Irish Penal Reform Trust

Adventures in Rhetoric

17th September 2009

The Minister for Justice is one of the most skilled communicators in the Oireachtas, but his statements [on Monday, 14th Sept] in relation to the quality of accommodation provided within the Irish Prison estate represent quite a remarkable adventure in the use of language. On opening a new accommodation block in Castlerea prison, the Minister announced the provision of 550 new prison spaces by the end of the year. The Minister then stated that when the prison development programme was completed, the Irish prison system would be “comparable to best international practice in terms of accommodation and services for prisoner rehabilitation and reintegration. This will put the Irish prison service in good stead for the 21st century.”

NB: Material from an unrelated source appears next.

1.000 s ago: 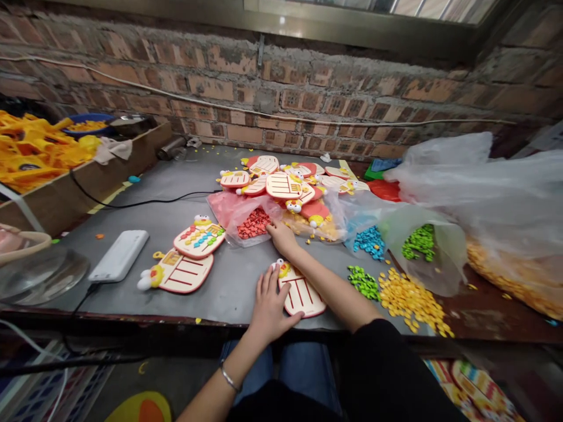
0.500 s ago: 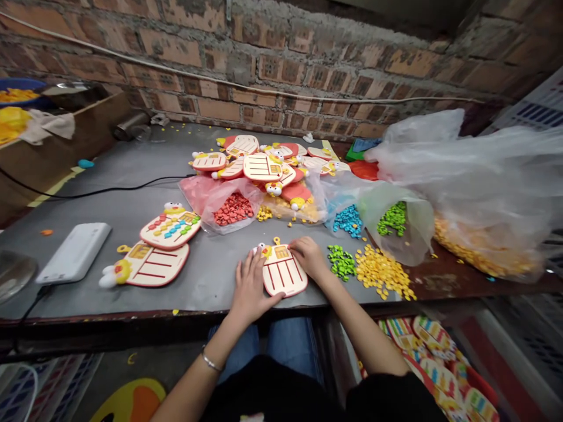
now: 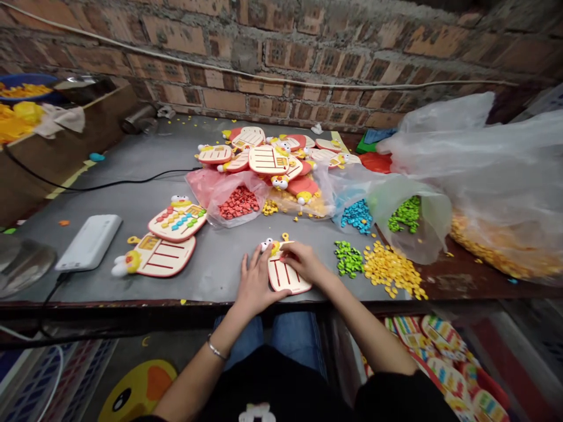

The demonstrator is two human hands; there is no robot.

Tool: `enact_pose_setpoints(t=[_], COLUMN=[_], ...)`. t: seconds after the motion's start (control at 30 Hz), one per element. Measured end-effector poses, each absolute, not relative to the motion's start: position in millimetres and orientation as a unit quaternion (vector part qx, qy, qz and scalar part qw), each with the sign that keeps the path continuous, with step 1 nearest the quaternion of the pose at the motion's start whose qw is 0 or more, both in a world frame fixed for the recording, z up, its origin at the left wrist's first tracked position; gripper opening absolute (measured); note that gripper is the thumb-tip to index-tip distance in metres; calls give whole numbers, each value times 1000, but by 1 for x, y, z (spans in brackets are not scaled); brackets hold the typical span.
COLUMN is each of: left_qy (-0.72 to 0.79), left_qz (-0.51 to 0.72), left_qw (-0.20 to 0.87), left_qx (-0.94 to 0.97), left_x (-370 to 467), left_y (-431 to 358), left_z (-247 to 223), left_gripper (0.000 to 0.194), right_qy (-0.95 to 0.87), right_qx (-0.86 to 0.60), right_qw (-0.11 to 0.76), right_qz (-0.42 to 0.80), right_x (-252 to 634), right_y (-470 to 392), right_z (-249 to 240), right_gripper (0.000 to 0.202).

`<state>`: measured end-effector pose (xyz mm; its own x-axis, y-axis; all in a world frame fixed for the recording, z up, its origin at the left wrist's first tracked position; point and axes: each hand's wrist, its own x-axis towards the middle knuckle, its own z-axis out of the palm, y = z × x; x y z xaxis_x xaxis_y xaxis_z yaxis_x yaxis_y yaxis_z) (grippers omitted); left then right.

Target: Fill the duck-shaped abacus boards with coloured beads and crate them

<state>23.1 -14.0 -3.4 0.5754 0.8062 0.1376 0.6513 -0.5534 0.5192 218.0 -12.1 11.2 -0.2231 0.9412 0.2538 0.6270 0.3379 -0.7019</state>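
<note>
While the left hand (image 3: 255, 284) grips the board (image 3: 289, 275) by its edge, the right (image 3: 304, 262) bends over its top, fingers curled, contents hidden. Green beads (image 3: 349, 258) lie just right of them!

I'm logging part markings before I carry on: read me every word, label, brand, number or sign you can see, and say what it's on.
No text can be read.
Held board: tiny marks by the lower rim, too small to read.
White device: any marking is too small or blurred.
Beaded board: any print is too small.
Black shirt: white print, cut off by the picture edge; no letters can be made out.
</note>
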Motion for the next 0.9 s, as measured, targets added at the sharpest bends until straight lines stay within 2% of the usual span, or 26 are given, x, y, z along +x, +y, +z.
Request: enact_pose_setpoints(t=[0.17, 0.27, 0.37, 0.43, 0.5, 0.6, 0.67, 0.73, 0.8, 0.9], left_qy=[424, 421, 420, 419, 416, 417, 418, 417, 416, 417], left_qz=[183, 181, 183, 182, 179, 173, 169, 167, 168, 176], left_qw=[217, 216, 205, 201, 200, 201, 204, 205, 203, 201], left_qx=[860, 862, 865, 867, 869, 869, 869, 870, 870, 869], left_x=[23, 23, 24, 24, 24, 23, 23, 23, 23, 24], left_y=[-15, -15, -15, -15, -15, -15, -14, -14, -14, -14], left_z=[-4, -5, -6, -6, -6, -5, -4, -4, -4, -4], left_gripper=[111, 112, 112, 113, 114, 113, 110, 109, 109, 110], right_qy=[-751, -734, -713, -730, -769, -809, -822, -828, -827, -799], right_qx=[-449, -407, -473, -513, -530, -556, -558, -554, -550, -541], right_qw=[290, 290, 344, 340, 292, 171, 104, 83, 111, 235], right_qz=[388, 459, 387, 295, 206, 84, 40, 26, 39, 117], right_x=[209, 221, 218, 205, 186, 163, 154, 152, 156, 169], right_y=[-8, -1, 33, 69, 106, 148, 163, 169, 166, 147], right_z=[21, 29, 32, 31, 29, 22, 17, 12, 10, 13], right_gripper=[37, 36, 21, 14, 15, 20, 25, 28, 25, 13])
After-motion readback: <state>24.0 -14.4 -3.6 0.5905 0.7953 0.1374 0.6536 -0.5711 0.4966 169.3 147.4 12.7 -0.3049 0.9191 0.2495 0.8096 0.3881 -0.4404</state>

Leaving aside the widespread scepticism about plans to create 550 new prison spaces from within the existing prisons, it beggars belief that an Irish Government Minister can speak of 21st century prison conditions or best international practice when the majority of our prison accommodation is in most key respects worse than it was at the end of the 19th century.

In the current economic context, the Minister’s official position that Thornton Hall and Kilworth will go ahead at the original planned scale raises further questions. Given the clear need to sacrifice some major capital projects over the coming years, does anyone really believe that it is politically feasible or appropriate to build prisons of unprecedented size at a time when schools, hospitals and railway construction is under threat? Particularly when it is not at all clear that building on this scale will help to solve the problem beyond short-term relief. 

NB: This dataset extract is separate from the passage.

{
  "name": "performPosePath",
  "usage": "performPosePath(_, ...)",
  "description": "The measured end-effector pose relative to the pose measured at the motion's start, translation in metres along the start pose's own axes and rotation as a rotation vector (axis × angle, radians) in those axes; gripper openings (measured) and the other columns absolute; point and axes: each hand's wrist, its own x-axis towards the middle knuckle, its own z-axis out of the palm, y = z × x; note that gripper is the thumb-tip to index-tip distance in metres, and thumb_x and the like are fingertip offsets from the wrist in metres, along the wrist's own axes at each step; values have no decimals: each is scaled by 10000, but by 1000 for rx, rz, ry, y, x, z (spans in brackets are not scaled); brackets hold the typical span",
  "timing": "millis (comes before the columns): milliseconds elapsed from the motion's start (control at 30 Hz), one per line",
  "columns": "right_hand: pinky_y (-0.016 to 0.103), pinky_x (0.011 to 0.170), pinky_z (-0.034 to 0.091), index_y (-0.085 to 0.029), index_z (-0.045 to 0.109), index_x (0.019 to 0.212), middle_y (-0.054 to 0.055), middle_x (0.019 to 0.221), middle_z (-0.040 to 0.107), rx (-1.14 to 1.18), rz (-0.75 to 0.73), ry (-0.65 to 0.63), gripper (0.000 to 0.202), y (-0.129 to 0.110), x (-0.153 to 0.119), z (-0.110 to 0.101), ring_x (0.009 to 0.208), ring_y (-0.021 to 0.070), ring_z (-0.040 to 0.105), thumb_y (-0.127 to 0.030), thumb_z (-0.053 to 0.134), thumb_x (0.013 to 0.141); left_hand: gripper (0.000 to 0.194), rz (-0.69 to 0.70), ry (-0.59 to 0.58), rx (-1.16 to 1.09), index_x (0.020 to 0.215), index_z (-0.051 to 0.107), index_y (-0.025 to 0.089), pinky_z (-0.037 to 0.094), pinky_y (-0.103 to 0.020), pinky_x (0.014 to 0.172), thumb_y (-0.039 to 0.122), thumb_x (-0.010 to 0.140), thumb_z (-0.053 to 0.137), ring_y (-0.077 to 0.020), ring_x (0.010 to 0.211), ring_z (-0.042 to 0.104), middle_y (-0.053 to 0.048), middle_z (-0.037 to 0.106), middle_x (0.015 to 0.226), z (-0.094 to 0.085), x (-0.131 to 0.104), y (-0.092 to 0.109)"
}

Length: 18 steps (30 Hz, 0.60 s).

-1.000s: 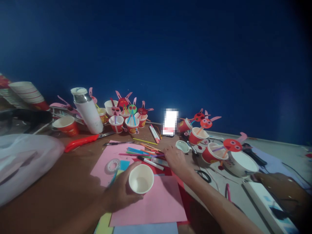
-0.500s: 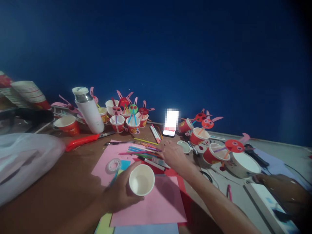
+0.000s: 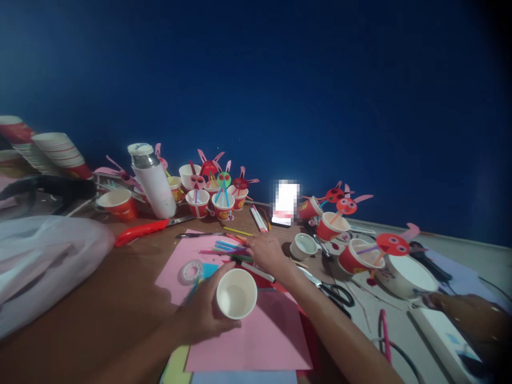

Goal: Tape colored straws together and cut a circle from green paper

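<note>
My left hand (image 3: 202,306) is wrapped round a white paper cup (image 3: 237,293), whose open mouth faces me above a pink sheet of paper (image 3: 252,341). The inside of the cup shows bare. My right hand (image 3: 266,252) reaches over a loose heap of coloured straws (image 3: 228,246), with its fingertips down at the heap. Whether those fingers close on a straw is hidden. A capped marker (image 3: 256,271) lies just under my right hand. Beside my left hand is a roll of clear tape (image 3: 192,272).
Red paper cups with rabbit faces stand along the back, one cup (image 3: 223,205) near the middle. To the left are a white flask (image 3: 154,186), a red-handled knife (image 3: 142,232) and a plastic bag (image 3: 52,266). Scissors (image 3: 338,293) and a small bowl (image 3: 304,246) lie right of my arm.
My right hand has drawn left and slightly down over the straws, uncovering the small bowl and scissors. My left hand still holds the cup. The whole view has shifted a little.
</note>
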Motion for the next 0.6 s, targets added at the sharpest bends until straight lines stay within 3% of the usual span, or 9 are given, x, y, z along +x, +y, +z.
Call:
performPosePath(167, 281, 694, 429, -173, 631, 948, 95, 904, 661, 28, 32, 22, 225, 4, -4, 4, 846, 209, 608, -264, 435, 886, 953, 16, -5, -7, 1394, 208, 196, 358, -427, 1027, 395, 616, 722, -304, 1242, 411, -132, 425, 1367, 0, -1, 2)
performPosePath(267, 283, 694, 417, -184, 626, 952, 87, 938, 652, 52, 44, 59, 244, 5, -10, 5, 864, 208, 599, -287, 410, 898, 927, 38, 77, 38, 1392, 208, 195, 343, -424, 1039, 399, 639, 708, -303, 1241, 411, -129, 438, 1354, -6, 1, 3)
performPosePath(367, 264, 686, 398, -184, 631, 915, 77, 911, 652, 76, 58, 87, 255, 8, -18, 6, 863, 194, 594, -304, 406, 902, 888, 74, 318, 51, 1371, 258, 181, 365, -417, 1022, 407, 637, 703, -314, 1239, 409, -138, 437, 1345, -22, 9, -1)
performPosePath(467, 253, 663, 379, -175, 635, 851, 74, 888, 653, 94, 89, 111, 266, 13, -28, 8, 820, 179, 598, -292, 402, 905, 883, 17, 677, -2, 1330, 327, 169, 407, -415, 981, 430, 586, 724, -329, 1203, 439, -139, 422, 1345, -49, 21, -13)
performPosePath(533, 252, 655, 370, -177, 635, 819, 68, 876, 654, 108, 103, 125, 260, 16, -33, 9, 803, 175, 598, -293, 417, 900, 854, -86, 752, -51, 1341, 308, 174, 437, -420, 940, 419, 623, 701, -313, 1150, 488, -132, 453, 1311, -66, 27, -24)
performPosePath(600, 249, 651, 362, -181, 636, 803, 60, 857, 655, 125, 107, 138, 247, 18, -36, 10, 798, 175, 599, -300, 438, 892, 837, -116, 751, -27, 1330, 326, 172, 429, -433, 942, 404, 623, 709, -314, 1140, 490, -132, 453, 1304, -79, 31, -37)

The Minister has consistently pointed out that 1,400 additional prison spaces have been built under Fianna Fáil governments over the past 15 years. Clearly, if there has been such a huge expansion in the number of prison spaces and overcrowding has in fact worsened the logical conclusion is that prison building cannot solve overcrowding. The provision of a number of building extensions to existing prisons may help to alleviate pressure in the system in the short term, but in the long-term we need to look at the sources of the problem - many of which the Minister could easily address without resorting to the tried and failed approach of prison expansion.

At all levels of the system, there are concrete steps that could be taken to reduce the numbers of prisoners, freeing up resources to make our prisons humane and more effective:

  • The prison population could immediately be reduced to manageable levels and overcrowding solved if we as a society carried out a thorough analysis of our current practices in relation to immigration detainees, women offenders, fine defaulters, and traffic offences.
  • We need to analyse whether the presumptive 10 year sentence for drug offences is really impacting on organised crime or if it is filling our prisons with low-level actors in the drug trade.
  • There is a growing body of evidence that investment in crime prevention strategies and investment in supporting communities at risk of crime is a cheaper and more effective way of reducing offending.

The Minister is right that we should aspire to 21st century prison conditions, but the way to achieve that goal to aim to have smaller better prisons not by building more and larger versions of existing institutions. In the real world of our prison system, bringing conditions into the 20th century should be the immediate aim. A good place to start would be to hear a concrete plan from the Minister to end slopping-out and multi-prisoner occupation of cells in Mountjoy and Cork.

If humane prison conditions really is the goal, surely it is better to address the worst features of the existing estate as a matter of urgency before building new units?